[Aim of the task] Use the entries below and reproduce exactly the lines from the one containing "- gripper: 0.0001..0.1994" down to the one containing "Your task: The", both of them included.

Source data START

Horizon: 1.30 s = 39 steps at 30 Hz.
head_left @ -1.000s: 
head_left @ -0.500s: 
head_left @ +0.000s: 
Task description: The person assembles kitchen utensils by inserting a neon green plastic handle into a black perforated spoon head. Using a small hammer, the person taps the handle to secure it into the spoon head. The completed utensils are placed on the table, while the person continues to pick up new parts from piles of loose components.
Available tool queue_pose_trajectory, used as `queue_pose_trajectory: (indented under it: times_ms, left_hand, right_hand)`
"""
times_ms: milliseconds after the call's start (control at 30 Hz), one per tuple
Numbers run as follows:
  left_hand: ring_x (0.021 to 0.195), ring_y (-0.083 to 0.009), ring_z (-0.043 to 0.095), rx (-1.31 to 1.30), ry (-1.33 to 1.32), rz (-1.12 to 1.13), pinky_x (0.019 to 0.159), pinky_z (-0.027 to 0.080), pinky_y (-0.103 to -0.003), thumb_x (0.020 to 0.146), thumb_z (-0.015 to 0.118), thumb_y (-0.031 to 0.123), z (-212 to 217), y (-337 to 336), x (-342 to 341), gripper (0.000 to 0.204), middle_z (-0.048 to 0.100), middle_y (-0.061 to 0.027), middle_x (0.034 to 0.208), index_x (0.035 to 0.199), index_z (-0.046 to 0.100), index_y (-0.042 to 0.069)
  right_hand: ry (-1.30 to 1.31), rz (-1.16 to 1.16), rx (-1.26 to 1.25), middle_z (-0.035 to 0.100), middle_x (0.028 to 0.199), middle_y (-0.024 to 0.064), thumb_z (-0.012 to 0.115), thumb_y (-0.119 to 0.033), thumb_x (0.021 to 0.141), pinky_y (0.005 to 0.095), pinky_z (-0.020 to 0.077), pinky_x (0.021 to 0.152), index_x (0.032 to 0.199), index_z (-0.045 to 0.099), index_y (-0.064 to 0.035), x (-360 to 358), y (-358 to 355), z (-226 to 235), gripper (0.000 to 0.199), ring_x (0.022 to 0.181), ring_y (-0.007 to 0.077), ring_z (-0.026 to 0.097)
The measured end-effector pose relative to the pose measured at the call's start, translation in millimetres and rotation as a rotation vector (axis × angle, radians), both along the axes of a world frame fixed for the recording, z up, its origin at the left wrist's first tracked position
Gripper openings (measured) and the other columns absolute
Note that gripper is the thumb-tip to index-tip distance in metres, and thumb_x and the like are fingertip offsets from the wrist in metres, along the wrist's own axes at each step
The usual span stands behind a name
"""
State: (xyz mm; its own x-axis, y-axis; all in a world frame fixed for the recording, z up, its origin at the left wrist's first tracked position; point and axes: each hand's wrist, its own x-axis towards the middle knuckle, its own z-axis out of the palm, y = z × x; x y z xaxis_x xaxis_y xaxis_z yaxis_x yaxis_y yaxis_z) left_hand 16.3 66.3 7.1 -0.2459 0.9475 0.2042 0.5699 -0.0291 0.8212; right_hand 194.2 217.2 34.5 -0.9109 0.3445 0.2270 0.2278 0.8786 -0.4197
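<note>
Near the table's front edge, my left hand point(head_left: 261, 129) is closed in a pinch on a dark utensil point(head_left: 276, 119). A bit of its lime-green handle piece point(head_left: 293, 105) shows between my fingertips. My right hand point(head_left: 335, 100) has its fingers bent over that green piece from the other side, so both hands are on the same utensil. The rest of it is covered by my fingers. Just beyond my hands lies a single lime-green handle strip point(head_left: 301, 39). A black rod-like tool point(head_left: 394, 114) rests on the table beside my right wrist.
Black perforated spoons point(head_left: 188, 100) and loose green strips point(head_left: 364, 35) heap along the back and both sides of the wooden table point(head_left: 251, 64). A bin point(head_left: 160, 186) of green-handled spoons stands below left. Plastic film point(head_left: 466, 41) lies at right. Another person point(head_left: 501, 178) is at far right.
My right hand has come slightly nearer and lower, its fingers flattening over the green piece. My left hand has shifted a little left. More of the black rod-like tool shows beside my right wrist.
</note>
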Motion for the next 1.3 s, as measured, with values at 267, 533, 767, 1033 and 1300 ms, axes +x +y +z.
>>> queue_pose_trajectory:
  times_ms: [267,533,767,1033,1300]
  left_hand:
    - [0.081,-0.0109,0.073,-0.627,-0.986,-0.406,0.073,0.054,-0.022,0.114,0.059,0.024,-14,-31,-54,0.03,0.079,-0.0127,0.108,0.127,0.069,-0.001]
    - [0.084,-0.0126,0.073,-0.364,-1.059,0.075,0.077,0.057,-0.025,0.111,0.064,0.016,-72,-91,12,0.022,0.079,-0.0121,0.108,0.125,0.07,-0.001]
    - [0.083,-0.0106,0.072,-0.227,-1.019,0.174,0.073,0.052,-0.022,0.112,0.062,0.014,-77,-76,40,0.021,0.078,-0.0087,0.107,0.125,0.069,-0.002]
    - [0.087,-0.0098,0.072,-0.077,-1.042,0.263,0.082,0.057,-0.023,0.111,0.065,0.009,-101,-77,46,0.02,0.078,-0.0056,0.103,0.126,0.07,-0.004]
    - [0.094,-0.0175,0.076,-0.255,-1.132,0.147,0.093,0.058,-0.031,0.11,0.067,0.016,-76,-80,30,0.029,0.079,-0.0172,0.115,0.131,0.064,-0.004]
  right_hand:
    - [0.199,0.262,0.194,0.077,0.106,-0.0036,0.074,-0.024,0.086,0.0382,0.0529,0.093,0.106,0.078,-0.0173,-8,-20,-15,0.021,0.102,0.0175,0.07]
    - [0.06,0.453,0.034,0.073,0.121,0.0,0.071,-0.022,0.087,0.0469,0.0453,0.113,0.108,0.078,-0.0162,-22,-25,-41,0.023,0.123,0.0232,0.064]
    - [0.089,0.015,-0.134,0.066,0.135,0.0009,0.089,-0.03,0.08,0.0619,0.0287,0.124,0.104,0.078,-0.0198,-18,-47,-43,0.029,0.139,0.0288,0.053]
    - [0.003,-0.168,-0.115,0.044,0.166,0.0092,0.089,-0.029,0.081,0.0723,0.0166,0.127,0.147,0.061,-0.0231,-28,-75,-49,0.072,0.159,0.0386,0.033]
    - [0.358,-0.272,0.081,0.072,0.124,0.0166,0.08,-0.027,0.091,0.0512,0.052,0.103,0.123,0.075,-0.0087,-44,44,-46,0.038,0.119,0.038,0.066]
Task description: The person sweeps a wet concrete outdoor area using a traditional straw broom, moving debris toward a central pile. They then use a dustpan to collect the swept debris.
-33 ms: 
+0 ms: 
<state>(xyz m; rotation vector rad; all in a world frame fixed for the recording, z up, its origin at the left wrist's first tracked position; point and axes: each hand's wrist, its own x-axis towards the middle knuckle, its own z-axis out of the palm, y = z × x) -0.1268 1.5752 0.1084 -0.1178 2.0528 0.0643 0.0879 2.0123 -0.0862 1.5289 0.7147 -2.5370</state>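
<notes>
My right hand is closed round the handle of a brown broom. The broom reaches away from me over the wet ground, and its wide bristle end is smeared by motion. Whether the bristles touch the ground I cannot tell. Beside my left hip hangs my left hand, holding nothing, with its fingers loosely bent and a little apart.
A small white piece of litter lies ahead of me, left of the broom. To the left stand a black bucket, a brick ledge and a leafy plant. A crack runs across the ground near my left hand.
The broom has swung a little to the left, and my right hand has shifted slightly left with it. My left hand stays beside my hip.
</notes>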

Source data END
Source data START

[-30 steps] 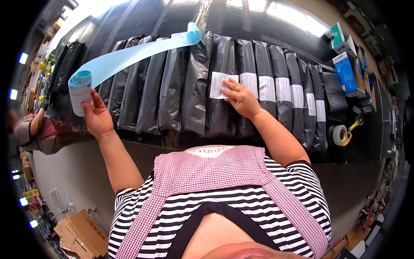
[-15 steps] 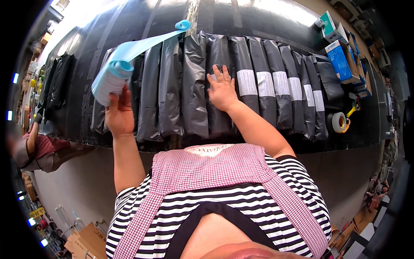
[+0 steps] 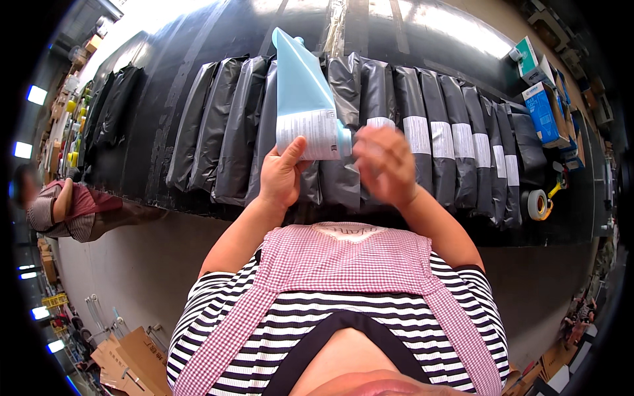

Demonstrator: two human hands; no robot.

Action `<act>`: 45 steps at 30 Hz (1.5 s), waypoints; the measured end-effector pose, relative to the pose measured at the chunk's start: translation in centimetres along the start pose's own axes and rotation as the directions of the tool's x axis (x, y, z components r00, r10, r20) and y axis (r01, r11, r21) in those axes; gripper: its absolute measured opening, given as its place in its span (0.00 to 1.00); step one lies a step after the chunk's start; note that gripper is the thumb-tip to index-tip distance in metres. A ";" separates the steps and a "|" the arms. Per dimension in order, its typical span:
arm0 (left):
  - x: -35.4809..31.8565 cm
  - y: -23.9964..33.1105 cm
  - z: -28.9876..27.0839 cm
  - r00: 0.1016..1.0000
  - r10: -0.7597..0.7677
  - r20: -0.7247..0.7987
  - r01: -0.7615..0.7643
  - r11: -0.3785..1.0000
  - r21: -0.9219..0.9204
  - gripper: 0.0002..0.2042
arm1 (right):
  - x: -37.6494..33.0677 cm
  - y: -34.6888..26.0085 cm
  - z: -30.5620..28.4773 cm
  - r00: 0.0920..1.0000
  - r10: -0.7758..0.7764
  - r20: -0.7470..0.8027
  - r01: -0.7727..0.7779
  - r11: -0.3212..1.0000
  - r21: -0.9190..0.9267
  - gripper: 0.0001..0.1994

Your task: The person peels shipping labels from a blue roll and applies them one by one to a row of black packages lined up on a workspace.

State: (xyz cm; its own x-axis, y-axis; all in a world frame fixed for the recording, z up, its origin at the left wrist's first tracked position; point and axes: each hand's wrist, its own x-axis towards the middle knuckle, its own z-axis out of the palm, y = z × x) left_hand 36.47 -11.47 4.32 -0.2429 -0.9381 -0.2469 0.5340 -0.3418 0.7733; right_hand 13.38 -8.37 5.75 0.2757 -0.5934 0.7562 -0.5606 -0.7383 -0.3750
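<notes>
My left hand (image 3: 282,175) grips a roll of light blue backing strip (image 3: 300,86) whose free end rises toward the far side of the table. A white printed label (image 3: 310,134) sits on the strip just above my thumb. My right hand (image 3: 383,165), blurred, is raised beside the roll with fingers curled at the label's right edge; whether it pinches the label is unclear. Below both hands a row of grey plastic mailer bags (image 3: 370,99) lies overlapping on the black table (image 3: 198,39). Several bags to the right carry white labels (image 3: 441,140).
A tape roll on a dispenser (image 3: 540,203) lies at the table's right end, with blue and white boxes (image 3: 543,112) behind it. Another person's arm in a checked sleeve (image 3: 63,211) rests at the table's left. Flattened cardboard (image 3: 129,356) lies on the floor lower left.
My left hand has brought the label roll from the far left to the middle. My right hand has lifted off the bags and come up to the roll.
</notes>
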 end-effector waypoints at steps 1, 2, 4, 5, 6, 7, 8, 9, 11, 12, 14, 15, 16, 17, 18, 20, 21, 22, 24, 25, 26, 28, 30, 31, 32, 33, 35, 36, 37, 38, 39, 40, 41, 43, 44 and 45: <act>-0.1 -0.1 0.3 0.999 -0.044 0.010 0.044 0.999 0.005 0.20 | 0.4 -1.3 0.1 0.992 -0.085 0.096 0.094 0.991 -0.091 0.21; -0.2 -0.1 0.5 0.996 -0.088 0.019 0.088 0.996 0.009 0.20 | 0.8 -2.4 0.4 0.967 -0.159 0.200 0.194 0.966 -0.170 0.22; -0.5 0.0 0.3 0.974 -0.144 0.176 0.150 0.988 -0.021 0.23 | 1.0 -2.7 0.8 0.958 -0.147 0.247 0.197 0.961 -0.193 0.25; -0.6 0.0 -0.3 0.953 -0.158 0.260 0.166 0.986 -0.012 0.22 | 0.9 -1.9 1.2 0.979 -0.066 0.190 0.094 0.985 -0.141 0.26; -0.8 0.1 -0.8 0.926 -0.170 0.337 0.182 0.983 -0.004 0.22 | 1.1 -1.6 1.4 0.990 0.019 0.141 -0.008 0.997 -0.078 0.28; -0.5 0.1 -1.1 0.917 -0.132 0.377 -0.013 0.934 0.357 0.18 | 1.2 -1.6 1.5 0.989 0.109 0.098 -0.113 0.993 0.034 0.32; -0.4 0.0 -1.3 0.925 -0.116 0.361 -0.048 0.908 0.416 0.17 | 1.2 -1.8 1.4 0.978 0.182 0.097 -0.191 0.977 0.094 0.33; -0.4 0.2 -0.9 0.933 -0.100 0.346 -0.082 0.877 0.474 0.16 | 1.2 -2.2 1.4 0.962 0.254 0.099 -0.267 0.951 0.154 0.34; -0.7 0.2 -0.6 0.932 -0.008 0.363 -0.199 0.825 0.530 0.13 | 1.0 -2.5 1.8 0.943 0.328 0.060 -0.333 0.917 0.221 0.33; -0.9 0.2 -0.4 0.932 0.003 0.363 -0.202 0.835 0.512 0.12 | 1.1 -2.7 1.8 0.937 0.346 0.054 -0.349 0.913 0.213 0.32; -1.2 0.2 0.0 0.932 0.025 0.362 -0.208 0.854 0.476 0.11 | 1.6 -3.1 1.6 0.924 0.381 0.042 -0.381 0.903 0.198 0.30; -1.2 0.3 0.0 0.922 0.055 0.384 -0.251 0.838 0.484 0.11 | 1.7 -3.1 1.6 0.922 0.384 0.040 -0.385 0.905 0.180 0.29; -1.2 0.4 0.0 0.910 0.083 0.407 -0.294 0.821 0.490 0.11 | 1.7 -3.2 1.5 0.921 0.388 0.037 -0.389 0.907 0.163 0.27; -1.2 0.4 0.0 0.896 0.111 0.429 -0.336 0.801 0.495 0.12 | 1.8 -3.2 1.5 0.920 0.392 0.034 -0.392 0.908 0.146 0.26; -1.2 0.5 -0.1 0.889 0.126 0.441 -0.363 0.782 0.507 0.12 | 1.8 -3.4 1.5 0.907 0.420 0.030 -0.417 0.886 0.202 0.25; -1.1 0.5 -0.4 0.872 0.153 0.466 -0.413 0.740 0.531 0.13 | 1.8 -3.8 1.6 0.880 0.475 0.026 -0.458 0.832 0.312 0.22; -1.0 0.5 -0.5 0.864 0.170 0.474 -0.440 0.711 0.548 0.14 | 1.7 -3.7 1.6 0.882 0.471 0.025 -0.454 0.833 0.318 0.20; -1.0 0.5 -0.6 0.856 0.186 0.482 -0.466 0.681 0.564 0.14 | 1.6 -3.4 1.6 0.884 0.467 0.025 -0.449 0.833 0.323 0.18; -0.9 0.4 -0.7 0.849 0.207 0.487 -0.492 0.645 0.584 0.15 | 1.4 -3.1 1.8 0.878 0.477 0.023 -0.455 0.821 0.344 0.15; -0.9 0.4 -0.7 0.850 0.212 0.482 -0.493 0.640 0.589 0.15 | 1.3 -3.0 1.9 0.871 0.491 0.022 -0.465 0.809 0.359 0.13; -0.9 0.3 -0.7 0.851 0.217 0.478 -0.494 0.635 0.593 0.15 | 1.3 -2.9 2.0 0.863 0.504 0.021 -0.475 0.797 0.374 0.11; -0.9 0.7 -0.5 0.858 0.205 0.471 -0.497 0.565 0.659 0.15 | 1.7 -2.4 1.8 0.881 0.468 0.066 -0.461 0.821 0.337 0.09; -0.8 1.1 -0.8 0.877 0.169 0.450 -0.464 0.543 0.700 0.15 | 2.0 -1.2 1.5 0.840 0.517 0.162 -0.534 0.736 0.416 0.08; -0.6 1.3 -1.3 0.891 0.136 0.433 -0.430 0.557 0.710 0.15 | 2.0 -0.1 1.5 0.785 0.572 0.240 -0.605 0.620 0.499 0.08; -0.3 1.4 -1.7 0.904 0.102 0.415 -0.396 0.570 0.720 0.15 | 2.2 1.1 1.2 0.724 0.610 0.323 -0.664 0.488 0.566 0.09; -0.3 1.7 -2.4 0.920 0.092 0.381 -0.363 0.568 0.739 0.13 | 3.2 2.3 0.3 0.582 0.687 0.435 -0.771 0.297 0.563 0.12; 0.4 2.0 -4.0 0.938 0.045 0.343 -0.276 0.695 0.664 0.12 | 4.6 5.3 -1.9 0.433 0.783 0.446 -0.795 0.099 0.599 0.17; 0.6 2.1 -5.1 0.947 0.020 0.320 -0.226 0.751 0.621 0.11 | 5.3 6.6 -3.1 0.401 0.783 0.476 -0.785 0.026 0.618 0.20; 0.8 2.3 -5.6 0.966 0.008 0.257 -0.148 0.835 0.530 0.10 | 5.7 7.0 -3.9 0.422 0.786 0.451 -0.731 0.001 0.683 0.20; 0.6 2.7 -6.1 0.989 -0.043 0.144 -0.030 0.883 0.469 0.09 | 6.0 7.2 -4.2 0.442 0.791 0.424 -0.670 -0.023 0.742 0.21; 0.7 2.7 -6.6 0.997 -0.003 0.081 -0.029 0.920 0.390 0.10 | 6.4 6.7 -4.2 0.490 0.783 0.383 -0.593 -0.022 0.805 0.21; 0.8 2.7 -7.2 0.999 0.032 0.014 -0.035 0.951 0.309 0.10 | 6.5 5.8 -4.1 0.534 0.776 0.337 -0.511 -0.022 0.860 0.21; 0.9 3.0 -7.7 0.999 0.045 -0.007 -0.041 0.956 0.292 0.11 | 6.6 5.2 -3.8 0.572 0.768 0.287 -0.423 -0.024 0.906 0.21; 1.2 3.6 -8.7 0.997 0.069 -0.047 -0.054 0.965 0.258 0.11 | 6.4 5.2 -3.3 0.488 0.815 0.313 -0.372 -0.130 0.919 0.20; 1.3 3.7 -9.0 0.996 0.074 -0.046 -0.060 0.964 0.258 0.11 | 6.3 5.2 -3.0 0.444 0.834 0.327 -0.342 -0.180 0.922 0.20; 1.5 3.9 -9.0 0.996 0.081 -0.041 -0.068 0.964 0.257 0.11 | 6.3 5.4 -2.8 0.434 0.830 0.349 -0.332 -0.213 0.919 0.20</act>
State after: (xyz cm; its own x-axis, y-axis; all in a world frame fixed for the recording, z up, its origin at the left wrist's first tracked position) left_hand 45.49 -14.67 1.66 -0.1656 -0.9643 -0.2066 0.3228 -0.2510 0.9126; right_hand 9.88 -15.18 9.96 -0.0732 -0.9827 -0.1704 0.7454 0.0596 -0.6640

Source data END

[Response for this exercise]
  - gripper: 0.0001..0.1994

Your task: The person peels shipping labels from a blue roll and applies them one by one to a row of black packages lined up on a workspace.

Nothing else is required to complete the exercise.